白石 藤野さんは、書くのはあまり得意じゃない、とこの本で明かされていましたね。

藤野 得意じゃないどころじゃないですね。メールを返せなくて、人をさんざん怒らせてきました(笑)。国語の問題で小説が出ると、主人公は誰かということすらわからないんです。出てくる登場人物の名前を数えて、一番出てくる人が主人公だろうとあたりを付けていました。

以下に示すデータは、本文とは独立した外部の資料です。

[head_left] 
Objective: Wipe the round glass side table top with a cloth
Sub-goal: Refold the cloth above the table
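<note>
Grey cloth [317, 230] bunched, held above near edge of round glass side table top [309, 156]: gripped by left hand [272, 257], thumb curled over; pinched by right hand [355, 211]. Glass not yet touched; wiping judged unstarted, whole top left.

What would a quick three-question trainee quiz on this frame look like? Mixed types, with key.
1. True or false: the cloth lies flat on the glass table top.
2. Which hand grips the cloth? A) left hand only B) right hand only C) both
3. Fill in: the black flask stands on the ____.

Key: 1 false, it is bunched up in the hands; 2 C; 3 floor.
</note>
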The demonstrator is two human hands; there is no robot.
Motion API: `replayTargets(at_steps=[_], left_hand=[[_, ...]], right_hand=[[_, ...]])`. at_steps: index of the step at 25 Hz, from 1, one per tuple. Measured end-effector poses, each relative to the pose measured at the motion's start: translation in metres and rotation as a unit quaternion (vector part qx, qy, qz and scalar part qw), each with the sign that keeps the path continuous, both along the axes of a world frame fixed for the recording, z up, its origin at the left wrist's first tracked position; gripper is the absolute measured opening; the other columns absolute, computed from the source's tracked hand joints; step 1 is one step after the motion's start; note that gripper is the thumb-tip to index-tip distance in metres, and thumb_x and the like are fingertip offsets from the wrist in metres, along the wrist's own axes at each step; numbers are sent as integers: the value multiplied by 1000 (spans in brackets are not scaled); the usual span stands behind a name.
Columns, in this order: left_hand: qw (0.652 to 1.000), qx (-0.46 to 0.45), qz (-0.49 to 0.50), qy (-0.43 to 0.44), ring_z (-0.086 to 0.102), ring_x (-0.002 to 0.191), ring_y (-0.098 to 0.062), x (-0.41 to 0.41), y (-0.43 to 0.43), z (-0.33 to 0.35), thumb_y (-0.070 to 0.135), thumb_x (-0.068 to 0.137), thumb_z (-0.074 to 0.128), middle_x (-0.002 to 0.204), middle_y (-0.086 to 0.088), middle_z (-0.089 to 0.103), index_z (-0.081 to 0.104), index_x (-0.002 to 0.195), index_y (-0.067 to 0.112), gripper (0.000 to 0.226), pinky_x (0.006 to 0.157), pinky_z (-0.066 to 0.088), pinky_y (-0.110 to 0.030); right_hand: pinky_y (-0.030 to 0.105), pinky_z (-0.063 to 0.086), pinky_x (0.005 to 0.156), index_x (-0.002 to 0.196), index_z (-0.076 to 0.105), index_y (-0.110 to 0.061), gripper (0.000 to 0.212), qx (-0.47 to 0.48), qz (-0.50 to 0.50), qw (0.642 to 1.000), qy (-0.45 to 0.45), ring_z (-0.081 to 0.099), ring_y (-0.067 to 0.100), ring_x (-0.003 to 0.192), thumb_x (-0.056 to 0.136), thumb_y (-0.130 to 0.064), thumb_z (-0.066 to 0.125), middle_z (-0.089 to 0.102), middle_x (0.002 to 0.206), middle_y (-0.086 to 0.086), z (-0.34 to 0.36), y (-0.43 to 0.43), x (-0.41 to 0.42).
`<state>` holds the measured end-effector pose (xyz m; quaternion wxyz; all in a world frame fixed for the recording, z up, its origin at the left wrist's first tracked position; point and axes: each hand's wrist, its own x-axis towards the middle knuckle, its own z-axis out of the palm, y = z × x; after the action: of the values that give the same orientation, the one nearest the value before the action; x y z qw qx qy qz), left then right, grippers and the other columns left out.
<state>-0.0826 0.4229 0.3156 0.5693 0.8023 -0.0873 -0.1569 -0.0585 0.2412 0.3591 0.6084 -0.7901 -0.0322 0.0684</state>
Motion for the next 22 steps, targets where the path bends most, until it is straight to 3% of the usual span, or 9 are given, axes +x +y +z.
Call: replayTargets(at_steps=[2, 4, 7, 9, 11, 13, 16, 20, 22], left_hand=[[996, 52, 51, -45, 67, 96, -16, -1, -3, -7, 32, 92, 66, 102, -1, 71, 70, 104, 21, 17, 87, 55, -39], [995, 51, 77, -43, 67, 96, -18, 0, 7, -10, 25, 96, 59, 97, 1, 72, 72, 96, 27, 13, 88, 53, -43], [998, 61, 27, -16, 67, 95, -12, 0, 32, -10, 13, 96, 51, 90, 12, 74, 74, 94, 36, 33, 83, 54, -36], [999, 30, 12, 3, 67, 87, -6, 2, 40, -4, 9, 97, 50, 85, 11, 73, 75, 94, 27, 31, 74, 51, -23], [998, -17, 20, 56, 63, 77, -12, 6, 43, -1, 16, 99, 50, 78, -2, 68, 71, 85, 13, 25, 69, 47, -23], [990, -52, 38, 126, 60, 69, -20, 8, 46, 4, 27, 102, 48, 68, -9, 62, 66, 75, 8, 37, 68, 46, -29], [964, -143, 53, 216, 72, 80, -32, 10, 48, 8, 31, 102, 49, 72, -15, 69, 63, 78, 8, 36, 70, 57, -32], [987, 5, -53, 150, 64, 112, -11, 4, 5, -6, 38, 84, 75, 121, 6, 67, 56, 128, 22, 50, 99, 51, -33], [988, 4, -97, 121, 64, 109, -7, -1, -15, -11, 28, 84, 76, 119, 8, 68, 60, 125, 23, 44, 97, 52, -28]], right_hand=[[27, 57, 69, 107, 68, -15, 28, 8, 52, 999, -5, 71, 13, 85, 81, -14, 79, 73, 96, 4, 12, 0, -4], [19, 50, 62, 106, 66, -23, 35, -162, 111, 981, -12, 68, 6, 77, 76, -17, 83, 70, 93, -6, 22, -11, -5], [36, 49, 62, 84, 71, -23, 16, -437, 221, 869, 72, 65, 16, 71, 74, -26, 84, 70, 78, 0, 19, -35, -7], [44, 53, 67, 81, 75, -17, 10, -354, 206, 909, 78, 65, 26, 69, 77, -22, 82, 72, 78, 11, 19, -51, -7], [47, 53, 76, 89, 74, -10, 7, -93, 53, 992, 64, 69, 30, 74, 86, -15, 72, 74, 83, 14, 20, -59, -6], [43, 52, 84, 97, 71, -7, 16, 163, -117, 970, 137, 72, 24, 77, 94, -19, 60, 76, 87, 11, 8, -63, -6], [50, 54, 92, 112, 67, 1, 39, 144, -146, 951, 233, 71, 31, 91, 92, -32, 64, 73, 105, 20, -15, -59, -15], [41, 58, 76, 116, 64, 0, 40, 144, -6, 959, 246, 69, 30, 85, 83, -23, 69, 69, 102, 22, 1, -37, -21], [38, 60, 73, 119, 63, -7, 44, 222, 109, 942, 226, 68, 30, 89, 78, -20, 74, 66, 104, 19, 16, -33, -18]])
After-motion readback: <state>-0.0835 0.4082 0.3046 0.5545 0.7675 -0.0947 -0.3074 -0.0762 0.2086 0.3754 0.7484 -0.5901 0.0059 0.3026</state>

 インベカヲリ★さんの『家族不適応殺 新幹線無差別殺傷犯、小島一朗の実像』を読んだとき、掲載されている犯人の文章に親近感を覚えました。無期懲役になりたくて、新幹線の中で無差別殺傷事件を起こした人ですね。僕が高校生くらいの頃に書いていた文章はそんな感じでした。文語調で、感情がつかみづらい。

 それから、僕は文字を見ると色が見えるんです。漢字はあまりないんですが、アルファベットや数字には色が見えます。文字というよりは図形みたいに見えて、余計な情報を受け取ってしまいます。

白石 共感覚をお持ちなんですね。精神科医の中井久夫さんもそうでしたね。翻訳は、色を合わせているだけだっておっしゃっていました(笑)。ある種の特殊能力ですよね。でも多くの人はそれで疲れて、文字を見たくなくなる。

 本でも、雨の日にボートが水面を蹴って進んでいく風景が印象的だったとか、お姉さんが1時間くらい札幌駅のホームで立ち止まっていたのをいまだに覚えているとか、すごく視覚優位な方なんだなと思いました。

藤野 今回の書籍化のお話が来たときは、正直、どうしようかなと思いました。文字は意味の連なりですが、映像は多義的だと思います。主語と述語がなくても、映像は連なってしまう。僕は文章だと「てにをは」に悩んで、永遠に直し続けてしまいます。映像にもルールはあるんですが、はるかにやりやすい。きっと映画が先でなかったら、言葉にはできなかったと思います。